• Gold futures logged an 11th day of gains on Friday—the longest stretch of consecutive session gains on record.
• February gold GCG8, -0.09% rose 70 cents, or less than 0.1%, to settle at $1,322.30 an ounce. Futures prices again logged their highest settlement since Sept. 15.
• Prices have now climbed for 11 sessions in a row. That’s the longest such streak for a most-active futures contract based on data from FactSet going back to late 1984.
• For the week, gold rose roughly 1% climb after three weeks of gains.
• The precious metal started the day on shaky ground with some caution emerging among investors after the metal hit 10-straight sessions of gains on Thursday, which was its longest run in more than six years. The dollar, which usually moves inversely to gold, was initially higher, was pushed lower by the employment report, then bounced back.
• The jobs report Friday revealed that the U.S. added 148,000 workers in December, the slowest pace in three months, and it included a tepid wage-growth reading, which could gold some gold investors interpreted as possibly slowing interest-rate increases for the Federal Reserve in 2018. The unemployed rate, however, held at 4.1%.
• Separate data Friday showed the Institute for Supply Management’s nonmanufacturing index sank 1.5 points to 55.9% in December. A reading of 50 or better indicates improving activity.
• China gold reserves were at 59.240 million fine troy ounces at end-Dec, unchanged vs end-Nov, the central bank said on Sunday.
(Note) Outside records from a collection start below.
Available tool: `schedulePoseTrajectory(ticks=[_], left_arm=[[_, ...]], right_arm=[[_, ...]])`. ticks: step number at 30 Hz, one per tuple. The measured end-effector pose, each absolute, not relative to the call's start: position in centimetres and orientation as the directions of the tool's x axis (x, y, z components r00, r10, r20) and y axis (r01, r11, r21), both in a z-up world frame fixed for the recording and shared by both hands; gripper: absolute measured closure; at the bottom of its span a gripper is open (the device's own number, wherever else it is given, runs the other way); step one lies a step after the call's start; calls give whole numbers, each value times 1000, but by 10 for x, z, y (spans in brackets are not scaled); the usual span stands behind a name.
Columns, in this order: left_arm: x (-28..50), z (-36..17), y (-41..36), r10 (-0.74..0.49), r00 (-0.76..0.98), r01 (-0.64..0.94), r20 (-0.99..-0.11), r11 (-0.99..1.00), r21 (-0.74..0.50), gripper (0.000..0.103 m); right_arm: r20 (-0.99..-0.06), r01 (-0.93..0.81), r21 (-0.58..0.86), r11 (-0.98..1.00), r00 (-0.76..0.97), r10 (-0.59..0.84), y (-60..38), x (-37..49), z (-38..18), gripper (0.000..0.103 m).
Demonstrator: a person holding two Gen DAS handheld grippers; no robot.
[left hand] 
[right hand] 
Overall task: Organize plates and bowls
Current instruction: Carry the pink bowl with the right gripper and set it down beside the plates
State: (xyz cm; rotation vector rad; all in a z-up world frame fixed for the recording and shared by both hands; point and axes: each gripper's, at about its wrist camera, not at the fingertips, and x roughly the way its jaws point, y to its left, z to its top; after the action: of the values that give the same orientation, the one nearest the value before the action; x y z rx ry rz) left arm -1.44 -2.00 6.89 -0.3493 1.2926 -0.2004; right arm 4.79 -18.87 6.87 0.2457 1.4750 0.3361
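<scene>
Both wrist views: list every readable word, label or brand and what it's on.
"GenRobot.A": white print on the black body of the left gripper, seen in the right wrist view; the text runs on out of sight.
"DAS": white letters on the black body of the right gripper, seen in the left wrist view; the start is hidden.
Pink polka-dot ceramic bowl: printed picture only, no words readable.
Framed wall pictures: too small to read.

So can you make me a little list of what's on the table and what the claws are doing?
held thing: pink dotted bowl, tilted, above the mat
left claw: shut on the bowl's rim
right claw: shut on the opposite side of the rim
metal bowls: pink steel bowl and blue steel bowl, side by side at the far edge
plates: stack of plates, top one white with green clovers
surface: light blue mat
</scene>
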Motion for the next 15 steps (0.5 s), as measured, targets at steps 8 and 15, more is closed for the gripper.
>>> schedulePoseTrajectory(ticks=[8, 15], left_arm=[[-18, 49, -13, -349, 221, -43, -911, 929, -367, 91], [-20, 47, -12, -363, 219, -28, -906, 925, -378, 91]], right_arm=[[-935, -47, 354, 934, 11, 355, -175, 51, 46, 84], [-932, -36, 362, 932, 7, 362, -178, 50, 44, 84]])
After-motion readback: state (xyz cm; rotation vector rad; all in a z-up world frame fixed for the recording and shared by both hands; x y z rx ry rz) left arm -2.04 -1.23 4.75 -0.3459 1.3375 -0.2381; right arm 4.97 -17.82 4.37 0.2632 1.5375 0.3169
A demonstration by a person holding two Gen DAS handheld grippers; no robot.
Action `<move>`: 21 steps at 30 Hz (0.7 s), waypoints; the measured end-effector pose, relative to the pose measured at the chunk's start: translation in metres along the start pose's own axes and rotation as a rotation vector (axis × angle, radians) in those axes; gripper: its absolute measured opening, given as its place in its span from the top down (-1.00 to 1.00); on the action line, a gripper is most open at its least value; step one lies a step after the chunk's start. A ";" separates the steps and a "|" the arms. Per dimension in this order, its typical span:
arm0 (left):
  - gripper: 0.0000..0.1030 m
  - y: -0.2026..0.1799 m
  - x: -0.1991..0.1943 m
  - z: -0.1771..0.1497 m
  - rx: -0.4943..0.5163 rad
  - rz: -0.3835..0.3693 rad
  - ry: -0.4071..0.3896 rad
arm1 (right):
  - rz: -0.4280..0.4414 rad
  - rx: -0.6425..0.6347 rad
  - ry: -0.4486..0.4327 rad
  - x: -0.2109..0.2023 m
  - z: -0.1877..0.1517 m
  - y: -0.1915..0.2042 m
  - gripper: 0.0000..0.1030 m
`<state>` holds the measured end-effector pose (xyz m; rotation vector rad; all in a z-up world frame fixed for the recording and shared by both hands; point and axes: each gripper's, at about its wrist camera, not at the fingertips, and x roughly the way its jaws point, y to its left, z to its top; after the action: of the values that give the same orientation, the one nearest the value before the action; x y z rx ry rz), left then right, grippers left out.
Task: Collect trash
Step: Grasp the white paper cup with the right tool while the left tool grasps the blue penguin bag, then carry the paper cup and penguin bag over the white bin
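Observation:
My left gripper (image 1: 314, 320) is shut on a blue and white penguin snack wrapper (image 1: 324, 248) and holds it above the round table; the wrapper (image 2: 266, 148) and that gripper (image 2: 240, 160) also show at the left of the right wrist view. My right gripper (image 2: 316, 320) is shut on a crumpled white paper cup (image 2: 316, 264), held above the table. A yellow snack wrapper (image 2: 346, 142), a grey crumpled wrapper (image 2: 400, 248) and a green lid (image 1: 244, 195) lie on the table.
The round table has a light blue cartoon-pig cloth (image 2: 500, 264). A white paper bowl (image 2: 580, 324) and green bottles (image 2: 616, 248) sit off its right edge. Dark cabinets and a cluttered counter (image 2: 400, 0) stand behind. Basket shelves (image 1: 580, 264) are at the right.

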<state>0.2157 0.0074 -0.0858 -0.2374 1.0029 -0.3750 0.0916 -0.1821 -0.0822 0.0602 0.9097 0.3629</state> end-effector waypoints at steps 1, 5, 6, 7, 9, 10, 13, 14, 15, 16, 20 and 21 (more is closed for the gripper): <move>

• “Spot gold prices in U.S. dollars are being influenced by overall weakness in the U.S. dollar across the currency spectrum: in other fiat currencies, gold and cryptocurrencies,” said Anthem Blanchard, chief executive officer of Anthem Gold.
He expects gold prices to maintain their “momentum through the end of January as investors ignore Fed talk about the potential of inflation concerns leading to material Fed interest-rate increases in 2018.”
• “We do not see anything in the current report that will dissuade the consensus view that a hike is forthcoming in March,” said Marvin Loh, senior global market strategist, at BNY Mellon in Boston.
He added that while the report was disappointing given the significant headline miss, it was mostly consistent with the late stages of the U.S. economy’s current expansion.
• Among other metals, palladium pulled back after hitting record levels Thursday. March palladium PAH8, +0.55% eased $12.55, or 1.2%, to $1,082.20 an ounce, with prices scoring a 2% weekly rise. They settled a day earlier at $1,094.75—the highest for a most-active futures contract on records dating back to 1984, according to FactSet data.
• March copper HGH8, +0.06% fell 1% to $3.23 a pound, ending down 2.2% for the week, March silver SIH8, -0.09% rose 0.1% to $17.285 an ounce, up about 0.8% from a week ago, and April platinum PLJ8, -0.05% rose 0.5% to $975.20 an ounce—for a weekly climb of about 4%.